La parenté des caractères me fil souvenir aussitôt d’une étymologie qui a été proposée en Allemagne pour le nom de la ville et de la déesse athénienne. Athènes nous serait venue d’anthinea[1], qui veut dire fleurie ; Athènes à l’origine dirait en grec ce que dit Florence en latin. Congédions les philologues : les uns veulent qu’Athènes ait signifié la déesse qui n’a pas été en nourrice, étant née grande fille de la tête de Jupiter ; les autres la dérivent d’un vocable albanais qui veut dire figuier. Ni vérité ni fable ne valent contre anthinea. Une tige mystique unit les deux chefs-d’œuvre de la Grèce et de la Toscane. Je ne saurais penser Florence sans souvenir d’Athènes, moderne et barbare sans doute, mais encore capable de soutenir un si beau nom.

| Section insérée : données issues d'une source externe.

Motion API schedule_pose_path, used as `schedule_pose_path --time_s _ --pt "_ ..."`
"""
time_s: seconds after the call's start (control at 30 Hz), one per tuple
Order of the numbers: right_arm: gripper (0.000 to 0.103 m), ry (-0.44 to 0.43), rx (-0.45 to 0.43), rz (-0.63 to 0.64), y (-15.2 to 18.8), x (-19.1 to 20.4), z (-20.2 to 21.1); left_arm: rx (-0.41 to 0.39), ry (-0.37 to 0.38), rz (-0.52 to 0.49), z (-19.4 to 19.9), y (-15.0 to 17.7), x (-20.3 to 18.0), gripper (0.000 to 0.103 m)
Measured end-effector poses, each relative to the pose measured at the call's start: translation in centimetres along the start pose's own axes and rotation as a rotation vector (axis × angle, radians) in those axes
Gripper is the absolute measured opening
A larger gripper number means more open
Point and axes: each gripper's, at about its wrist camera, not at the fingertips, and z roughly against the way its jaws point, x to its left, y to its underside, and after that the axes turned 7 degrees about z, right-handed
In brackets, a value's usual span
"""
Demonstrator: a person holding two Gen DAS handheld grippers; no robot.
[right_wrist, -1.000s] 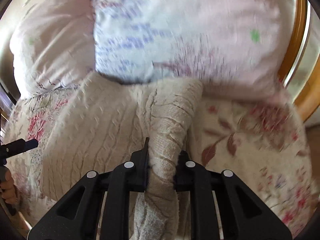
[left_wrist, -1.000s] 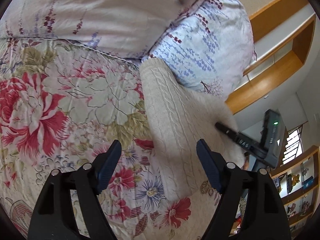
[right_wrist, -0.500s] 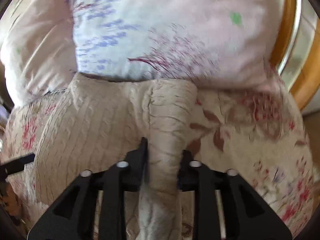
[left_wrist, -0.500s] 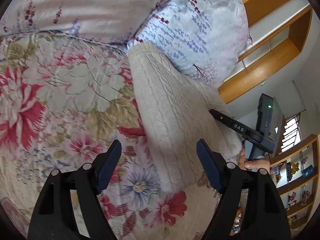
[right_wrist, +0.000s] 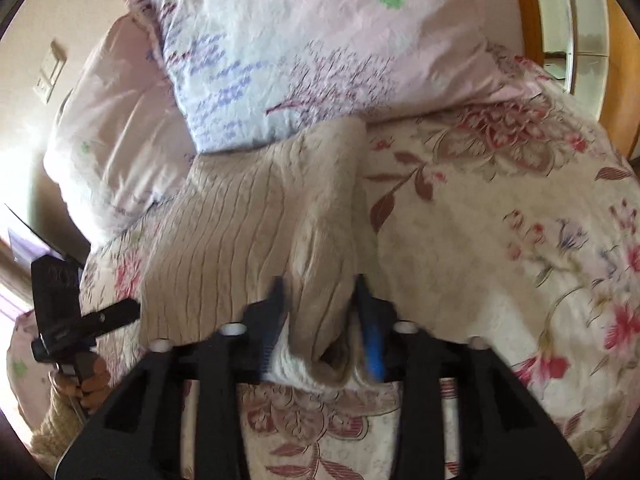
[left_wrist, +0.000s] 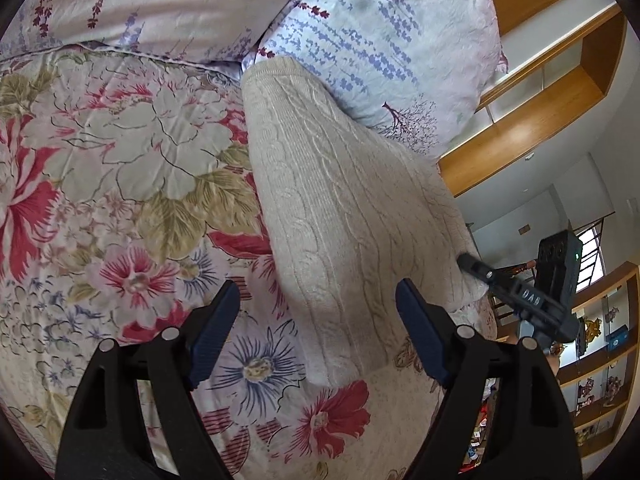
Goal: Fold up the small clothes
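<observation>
A cream cable-knit sweater [left_wrist: 344, 216] lies on the floral bedspread [left_wrist: 120, 184], its top edge against the pillows. My left gripper [left_wrist: 316, 320] is open and empty, its fingers straddling the sweater's near left edge just above it. In the right wrist view the sweater [right_wrist: 224, 248] lies left of centre. My right gripper [right_wrist: 320, 300] has a bunched fold or sleeve of it between its jaws, which stand slightly parted around the cloth. The right gripper also shows in the left wrist view [left_wrist: 516, 292] at the sweater's right edge.
Two pillows [left_wrist: 384, 32] with purple flower print lie at the head of the bed. A wooden headboard shelf [left_wrist: 552, 92] rises behind them. Wooden shelves with small items [left_wrist: 600, 360] stand off the bed's right side. The bedspread [right_wrist: 500, 240] extends right of the sweater.
The right gripper's jaws have parted a little around the sweater fold and the gripper has swung, blurring its view. The left gripper stays open and has shifted slightly over the sweater's edge.
</observation>
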Motion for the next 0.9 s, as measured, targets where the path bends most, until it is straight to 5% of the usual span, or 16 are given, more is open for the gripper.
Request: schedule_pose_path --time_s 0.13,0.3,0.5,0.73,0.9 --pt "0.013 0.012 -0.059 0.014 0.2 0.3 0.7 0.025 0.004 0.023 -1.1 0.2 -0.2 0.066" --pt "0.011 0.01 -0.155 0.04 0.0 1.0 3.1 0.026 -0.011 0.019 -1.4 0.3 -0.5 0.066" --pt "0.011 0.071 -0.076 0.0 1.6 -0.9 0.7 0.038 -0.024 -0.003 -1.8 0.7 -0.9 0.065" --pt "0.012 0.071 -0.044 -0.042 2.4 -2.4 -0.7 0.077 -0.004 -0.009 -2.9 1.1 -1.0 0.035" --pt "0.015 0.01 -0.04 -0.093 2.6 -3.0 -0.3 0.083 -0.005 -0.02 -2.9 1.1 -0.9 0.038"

Une anthinea[2], fleur du monde, printemps des pensées et des arts, s’élargit nécessairement et nous désigne d’autres lieux qu’Athènes et que Florence. Elle me fit songer tout d’abord à écrire un traité de la conformité du Valois et du Parisis avec l’Attique la plus pure. Aucune terre n’est mieux prise dans l’enceinte d’anthinea que la douce et nerveuse patrie d’un Jean Racine, d’un Voltaire, d’un La Fontaine. Le difficile était de faire sentir comme je le sens le rapport de ce territoire avec nos terrains brûlés du

  1. Voir la note i à la fin du livre.
  2. Le XVIIe siècle aurait dit anthinée. Notre langue n’a pas retrouvé encore l’audace et le pouvoir de l’assimilation.